Tidak banyak referensi historis terkait Thales, tidak ada bukti-bukti tertulis
tentang filsafatnya yang sampai kepada kita, sehingga pencapaian Thales dalam
filsafat sulit diakses. Namun, dengan dimasukannya Thales dalam jajaran seven wise man, setidaknya ada beberapa referensi
yang membincang Thales dan petuah-petuahnya, seperti “know thyself” (kenali dirimu) dan “nothing in
excess” (jangan berlebihan).
Selain sebagai filosof, ia juga dikenal sebagai seorang ahli politik, astronomi
dan geometri. Teorema Thales merupakan salah satu teori matematika tertua yang
terkenal.
2. Beberapa
Leksikon Kuno Terkait Thales
Dalam Encyclopaedia
Britanica disebutkan beberapa tokoh Yunani kuno yang pernah menulis tentang
Thales. Herodotus (484-485 SM), salah seorang sejarawan Yunani kuno,
meneyebutkan bahwa Thales merupakan seorang penasihat politik yang mengadvokasi
kota-kota di daerah Aegean, Iona. Callimachus (305-240 SM), seorang pujangga
Yunani, sempat merekam suatu kepercayaan tradisional bahwa Thales memberikan
nasihat kepada navigator kapal laut untuk mengendalikan kapalnya dengan
berdasarkan kepada rasi bintang ursa
minor (the little bear) daripada ursa mayor (the great bear). Keduanya merupakan konstelasi bintang
di belahan bumi utara. Ia juga mengatakan bahwa Thales mampu mengukur piramida
di Mesir dan jarak kapal di laut dari pantai dengan ilmu geometri yang
dimilikinya. Xenophanes (560-478 SM) menyebutkan bahwa Thales telah berhasil
memprediksi gerhana bulan yang menghentikan pertempuran antara Raja Alyattes,
dari Lydia dan Raja Cyaxares, dari Media pada tanggal 28 Mei 585 SM.
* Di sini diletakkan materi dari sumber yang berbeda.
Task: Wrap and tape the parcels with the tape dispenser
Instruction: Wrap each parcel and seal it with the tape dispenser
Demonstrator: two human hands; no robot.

Menurut Richard McKirahan,
Thales mampu memprediksi gerhana tersebut setelah ia mempelajari
catatan-catatan astronomi yang tersimpan di Babilonia sejak 747 SM.
Selanjutnya,
klaim yang menyebutkan bahwa Thales merupakan filosof pertama yang membuka
lembaran sejarah filsafat Eropa dicetuskan terutama oleh Aristoteles
(384-322 SM). Menurutnya, Thales merupakan orang pertama yang memikirkan alam
semesta dengan memperkenalkan sebuah konsep single
material substratum (dasar material tunggal alam semesta), yakni air
(water) atau embun (moisture).
3. Teori-Teori Thales
A. Pemikiran Filsafat
Signifikansi filsafat
Thales ini terletak pada pilihannya kepada air sebagai substansi yang esensial
(substantial essence) alam semesta. Dalam hal ini ia telah menghindari
simplifikasi fenomena sekitarnya. Dalam pencarian gejala alam, secara
langsung ia berdiskusi dengan alam itu sendiri dengan tidak bersandar kepada
sebab-sebab anthropomorphis belaka. Mulai dari Thales, alam berfikir
kemanusiaan digeser dari mistis dan mitis menuju alam rasional.
Pada masa itu,
orang-orang Yunani selalu menjelaskan fenomena alam dengan menisbatkannya kepada
para dewa antropomorfik. Dalam hal ini, Thales menolak tardisi semacam itu, ia
melakukan revolusi intelektual dengan mencoba menjelaskan fenomena alam via
eksplanasi rasional. Misalnya terkait fenomena gempa bumi, ketika masyarakat
Yunani melihat gempa bumi sebagai sesuatu yang dihasilkan oleh proses
supranatural,Thales menjelaskan bahwa gejala alam tersebut terjadi karena bumi
mengapung di atas air dan ia terjadi karena bumi digoyang oleh ombak-ombak di
laut.
Air
Sebagai Substansi Segala Sesuatu
Pemikiran Thales yang paling terkenal
adalah tesis kosmologi-nya yang bermula dari air. Penjelasan paling
komprehensif terkait kosmologi Thales ini terdapat dalam kutipan Metaphysis-nya
Aristoteles:
.. bahwa dari apa sesuatu
itu ada, dari mana sesuatu itu terbentuk untuk yang pertama kalinya, dan akan
kemana akhirnya sesuatu itu akan berujung, substansi merupakan hal yang ada di
dalamnya.....
.... Untuk itu perlu
ada beberapa “nature”, satu atau lebih, di mana sesuatu lainnya berasal dan disimpan
.... Thales, pendiri jenis filsafat ini mengatakan bahwa itu adalah air ...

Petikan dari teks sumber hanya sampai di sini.